→ **Source material**:
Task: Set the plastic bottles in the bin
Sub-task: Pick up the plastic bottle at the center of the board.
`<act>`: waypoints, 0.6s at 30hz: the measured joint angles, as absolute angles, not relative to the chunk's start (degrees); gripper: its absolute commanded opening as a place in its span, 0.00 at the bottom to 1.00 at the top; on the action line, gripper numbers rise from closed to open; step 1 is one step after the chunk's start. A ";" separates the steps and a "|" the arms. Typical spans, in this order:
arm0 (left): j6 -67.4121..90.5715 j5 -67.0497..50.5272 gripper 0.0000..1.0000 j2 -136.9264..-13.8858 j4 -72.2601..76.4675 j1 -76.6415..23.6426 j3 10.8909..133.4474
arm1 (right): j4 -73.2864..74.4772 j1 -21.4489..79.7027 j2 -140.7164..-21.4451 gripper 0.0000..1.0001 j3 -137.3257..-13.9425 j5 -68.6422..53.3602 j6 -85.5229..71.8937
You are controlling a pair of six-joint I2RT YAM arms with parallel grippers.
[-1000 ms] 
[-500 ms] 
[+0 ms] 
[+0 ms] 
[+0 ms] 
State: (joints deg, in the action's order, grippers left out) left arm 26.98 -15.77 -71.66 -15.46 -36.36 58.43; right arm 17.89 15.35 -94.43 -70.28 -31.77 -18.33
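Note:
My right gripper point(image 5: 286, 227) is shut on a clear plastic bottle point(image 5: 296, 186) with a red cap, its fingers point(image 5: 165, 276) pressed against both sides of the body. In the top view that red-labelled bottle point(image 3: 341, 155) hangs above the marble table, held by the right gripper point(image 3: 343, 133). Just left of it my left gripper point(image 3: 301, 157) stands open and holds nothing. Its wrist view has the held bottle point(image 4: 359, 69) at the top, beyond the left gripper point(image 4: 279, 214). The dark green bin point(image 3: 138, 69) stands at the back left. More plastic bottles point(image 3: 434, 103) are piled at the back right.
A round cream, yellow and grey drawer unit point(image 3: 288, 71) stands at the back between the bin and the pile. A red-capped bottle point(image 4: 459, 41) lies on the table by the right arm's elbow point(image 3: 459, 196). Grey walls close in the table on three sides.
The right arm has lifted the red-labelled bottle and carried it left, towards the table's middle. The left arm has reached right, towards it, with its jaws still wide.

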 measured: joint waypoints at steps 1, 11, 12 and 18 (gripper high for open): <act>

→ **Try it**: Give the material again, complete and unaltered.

→ **Your response**:
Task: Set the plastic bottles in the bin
Sub-task: Pick up the plastic bottle at the center of the board.
`<act>`: waypoints, 0.6s at 30hz: the measured joint angles, as absolute angles, not relative to the chunk's start (degrees); gripper: its absolute commanded opening as a place in its span, 0.00 at the bottom to 1.00 at the top; on the action line, gripper numbers rise from closed to open; step 1 is one step after the chunk's start. A ";" separates the steps and a "|" the arms. Typical spans, in this order:
arm0 (left): j6 -67.4121..90.5715 j5 -67.0497..50.5272 gripper 0.0000..1.0000 j2 -136.9264..-13.8858 j4 -72.2601..76.4675 j1 -76.6415..23.6426 j3 10.8909..133.4474
arm1 (right): j4 -73.2864..74.4772 j1 -21.4489..79.7027 j2 -140.7164..-21.4451 gripper 0.0000..1.0001 j3 -137.3257..-13.9425 j5 -68.6422..53.3602 j6 -85.5229..71.8937
You are controlling a pair of six-joint I2RT YAM arms with parallel grippers.
[-1000 ms] 
[-500 ms] 
[+0 ms] 
[+0 ms] 
[+0 ms] 
State: (joints deg, in the action's order, grippers left out) left arm 26.98 -15.77 -71.66 -15.46 -36.36 58.43; right arm 17.89 15.35 -94.43 -70.28 -31.77 -18.33
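Note:
My right gripper point(image 5: 286, 227) is shut on a clear plastic bottle point(image 5: 296, 186) with a red cap, its fingers point(image 5: 165, 276) pressed against both sides of the body. In the top view that red-labelled bottle point(image 3: 341, 155) hangs above the marble table, held by the right gripper point(image 3: 343, 133). Just left of it my left gripper point(image 3: 301, 157) stands open and holds nothing. Its wrist view has the held bottle point(image 4: 359, 69) at the top, beyond the left gripper point(image 4: 279, 214). The dark green bin point(image 3: 138, 69) stands at the back left. More plastic bottles point(image 3: 434, 103) are piled at the back right.
A round cream, yellow and grey drawer unit point(image 3: 288, 71) stands at the back between the bin and the pile. A red-capped bottle point(image 4: 459, 41) lies on the table by the right arm's elbow point(image 3: 459, 196). Grey walls close in the table on three sides.
The right arm has lifted the red-labelled bottle and carried it left, towards the table's middle. The left arm has reached right, towards it, with its jaws still wide.
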
 measured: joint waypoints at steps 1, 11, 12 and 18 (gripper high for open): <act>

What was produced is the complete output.